Will you output all of the data below exactly, omitting the images?

[PROVIDED MATERIAL Boundary: Start]

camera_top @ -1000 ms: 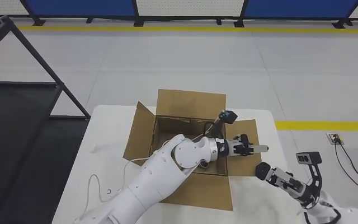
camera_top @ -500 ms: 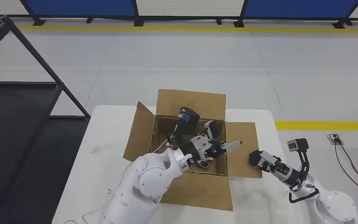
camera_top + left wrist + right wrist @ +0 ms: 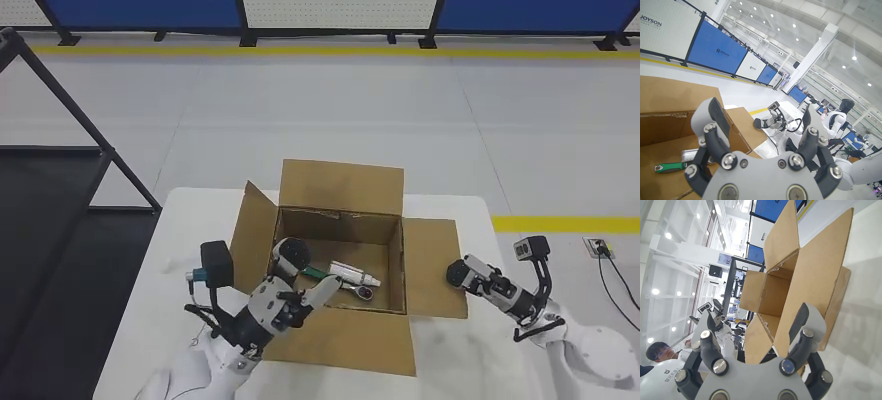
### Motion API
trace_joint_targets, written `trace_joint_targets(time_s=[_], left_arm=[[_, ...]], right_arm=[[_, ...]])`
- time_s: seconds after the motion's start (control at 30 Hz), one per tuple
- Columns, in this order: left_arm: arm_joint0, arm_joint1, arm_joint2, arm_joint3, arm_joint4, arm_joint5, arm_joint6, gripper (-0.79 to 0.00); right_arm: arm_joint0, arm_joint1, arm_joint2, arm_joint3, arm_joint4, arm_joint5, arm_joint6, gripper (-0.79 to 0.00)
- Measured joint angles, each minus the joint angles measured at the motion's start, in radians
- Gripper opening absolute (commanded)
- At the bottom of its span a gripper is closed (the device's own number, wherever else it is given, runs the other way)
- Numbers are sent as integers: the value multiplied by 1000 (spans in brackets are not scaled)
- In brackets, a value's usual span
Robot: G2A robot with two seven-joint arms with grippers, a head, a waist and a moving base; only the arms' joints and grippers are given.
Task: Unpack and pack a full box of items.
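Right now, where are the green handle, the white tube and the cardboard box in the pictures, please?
green handle [image 3: 671, 167]: left wrist view, middle of the grip.
white tube [image 3: 346, 269]: top view, its white body.
cardboard box [image 3: 342, 184]: top view, far flap.

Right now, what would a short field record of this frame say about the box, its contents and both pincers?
box: cardboard box, flaps open, on white table
contents: green-handled tool and white tube lying on the box floor
left pincer: open, empty, above the box's near left corner
right pincer: open, empty, outside the box beside its right flap
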Motion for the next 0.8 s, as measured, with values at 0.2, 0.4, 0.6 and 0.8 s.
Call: trace_joint_targets(time_s=[0.2, 0.4, 0.6, 0.8], left_arm=[[-27, -2, -18, 50, 116, 82, 75, 0], [-31, -2, -97, 134, -5, 174, 88, 0], [8, 5, -196, 167, -145, 177, 72, 0], [27, 12, -249, 188, -196, 177, 53, 0]], right_arm=[[-5, 2, -23, -26, -12, 14, -10, 0], [38, 9, -84, 1, -88, 58, 15, 0], [62, 19, -110, 21, -152, 45, 35, 0], [65, 26, -117, 17, -164, 50, 19, 0]])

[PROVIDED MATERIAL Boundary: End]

■ **TASK ANSWER**
camera_top @ -1000 ms: 
camera_top @ -500 ms: 
camera_top + left wrist + right wrist @ +0 ms: 
### Motion API
trace_joint_targets, written `trace_joint_targets(time_s=[_], left_arm=[[_, ...]], right_arm=[[_, ...]])`
- time_s: seconds after the motion's start (control at 30 Hz), one per tuple
- Columns, in this order: left_arm: arm_joint0, arm_joint1, arm_joint2, arm_joint3, arm_joint4, arm_joint5, arm_joint6, gripper (-0.79 to 0.00); right_arm: arm_joint0, arm_joint1, arm_joint2, arm_joint3, arm_joint4, arm_joint5, arm_joint6, gripper (-0.79 to 0.00)
- Measured joint angles, each minus the joint angles measured at the motion's start, in radians
- Gripper opening absolute (commanded)
- At the bottom of its span a gripper is closed (the device's own number, wherever else it is given, runs the other way)
- Numbers are sent as integers: the value multiplied by 1000 (spans in brackets are not scaled)
- In brackets, a value's usual span
Robot: G2A robot with two seven-joint arms with grippers, a head, a waist and a moving base; only the arms' joints and grippers are given.
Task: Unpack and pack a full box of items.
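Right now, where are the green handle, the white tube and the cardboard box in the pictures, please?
green handle [image 3: 671, 167]: left wrist view, middle of the grip.
white tube [image 3: 346, 269]: top view, its white body.
cardboard box [image 3: 342, 184]: top view, far flap.

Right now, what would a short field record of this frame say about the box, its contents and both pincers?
box: cardboard box, flaps open, on white table
contents: green-handled tool and white tube lying on the box floor
left pincer: open, empty, above the box's near left corner
right pincer: open, empty, outside the box beside its right flap
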Motion for the next 0.8 s, as measured, with values at 0.2, 0.4, 0.6 and 0.8 s.
Call: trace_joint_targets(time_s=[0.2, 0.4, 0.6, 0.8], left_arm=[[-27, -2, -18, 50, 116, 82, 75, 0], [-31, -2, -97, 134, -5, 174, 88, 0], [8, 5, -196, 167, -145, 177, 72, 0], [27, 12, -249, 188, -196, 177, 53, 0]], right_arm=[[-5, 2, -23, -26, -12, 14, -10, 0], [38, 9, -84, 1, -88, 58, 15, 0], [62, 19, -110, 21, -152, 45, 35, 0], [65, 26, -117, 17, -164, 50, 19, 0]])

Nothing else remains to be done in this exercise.